College of Science Research Highlights

Prof. Chung-Hou Chung and collaborators made significant progress on the microscopic origin of un-conventional metallic state

Prof. Chung-Hou Chung of Dept. of Electrophysics and collaborators (his PhD. student Yung-Yeh Chang and the experimentalist Prof. Silke Paschen of T.U. Vienna) made significant progress in resolving a long-standing open issue on the microscopic origin of un-conventional metallic (or the “strange metal”) state, an exotic and mysterious feature that generically exists and has been observed in many correlated quantum condensed matter systems close to a quantum phase transition. This theoretical paper explains remarkably well two important but un-explained experimental works published in Nature (2003) and Phys. Rev. Lett. (2010). This research breakthrough was recently published in Physical Reve B, and has been highly acclaimed by the world-leading condensed matter physicists, including Prof. Frank Steglich (former director of Max-Planck Institute for Chemical Physics of Solids, Dresden, Germany, who made the first discovery of heavy-fermion superconductivity in 1970s’). Prof. Chung has been invited to present this work in a number of international workshops/conferences, including Energy Material Nanotechnology (EMN) workshop in Vienna, June 18-23, 2017, RIKEN-Tsinghua-Asia-Pacific joint workshop in RIKEN, Japan, Dec. 7-8, 2017.
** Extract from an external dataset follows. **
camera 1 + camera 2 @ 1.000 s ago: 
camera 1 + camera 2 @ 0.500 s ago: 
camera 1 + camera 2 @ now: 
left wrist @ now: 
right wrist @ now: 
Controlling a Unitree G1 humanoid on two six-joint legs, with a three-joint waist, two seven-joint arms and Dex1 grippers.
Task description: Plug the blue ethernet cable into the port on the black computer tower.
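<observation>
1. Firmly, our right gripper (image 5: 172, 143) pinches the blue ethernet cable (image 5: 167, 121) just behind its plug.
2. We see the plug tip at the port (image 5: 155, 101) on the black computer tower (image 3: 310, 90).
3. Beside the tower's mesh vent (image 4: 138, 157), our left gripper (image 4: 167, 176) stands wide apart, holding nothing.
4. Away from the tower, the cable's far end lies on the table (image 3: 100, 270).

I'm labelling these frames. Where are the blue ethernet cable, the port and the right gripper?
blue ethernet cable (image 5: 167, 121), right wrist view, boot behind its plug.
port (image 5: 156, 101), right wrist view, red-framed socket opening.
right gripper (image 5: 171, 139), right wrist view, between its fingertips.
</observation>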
Unconventional metallic or strange metal (SM) states, where electronic and thermodynamic observables show behavior distinct from ordinary metals, including T-linear resistivity and T-logarithmic specific heat coefficient, are generic features in various correlated solid-state systems close to quantum critical points (QCPs), including curate superconductors and heavy-fermion metals. By contrast, for normal metals at low temperatures, resistivity is proportional to the square of temperature, and the specific heat coefficient is a temperature-independent constant.

Despite of many discoveries on SM states over the recent two decades, the microscopic origin it still largely remains unexplained since early 2000s’. In this paper, Prof. Chung and collaborators address this important outstanding open issue—the mechanism of SM state in a paradigm example in Ge-substituted YbRh2Si2, a heavy-fermion Kondo metal close to anti-ferromagnetism [1]. There are two kinds of electrons in these quasi-two-dimensional layered materials: the mobile conduction d-orbital electrons, and the localized f-orbital electrons. This gives rise to two competing couplings: the hybridization between d- and f-electrons (so-called the “Kondo effect”), and the anti-ferromagnetic coupling between the local f-electrons (so-called the RKKY coupling). The system is close to a quantum critical point (QCP) when these two couplings are equally strong. In this work, a new effective field theory is constructed near this QCP based on the above competition. The strange metal state can be understood as the quantum critical behavior near this QCP. This mechanism unprecedentedly accounts remarkably well for the observed SM behaviors and the crossovers near anti-ferromagnetic QCP seen in Refs. [2,3]. The theory pushes the field on quantum criticality in heavy-fermions into a new direction.

References:

1. Yung-Yeh Chang, Silke Paschen, and Chung-Hou Chung, PHYSICAL REVIEW B 97, 035156 (2018)

2. Custers et al., Nature 424, 524 (2003).

3. Custers et al., Phys. Rev. Lett. 104, 186402 (2010)

Abstract Link: https://journals.aps.org/prb/abstract/10.1103/PhysRevB.97.035156

Figure 1. (a) Schematic phase diagram of Ge-substituted YRS. (b) Schematic plot describing the competition between the RVB spin-liquid (FL*) phase and the coexisting Kondo plus spin-liquid (LFL) phase near QCP (gc ) at zero temperature.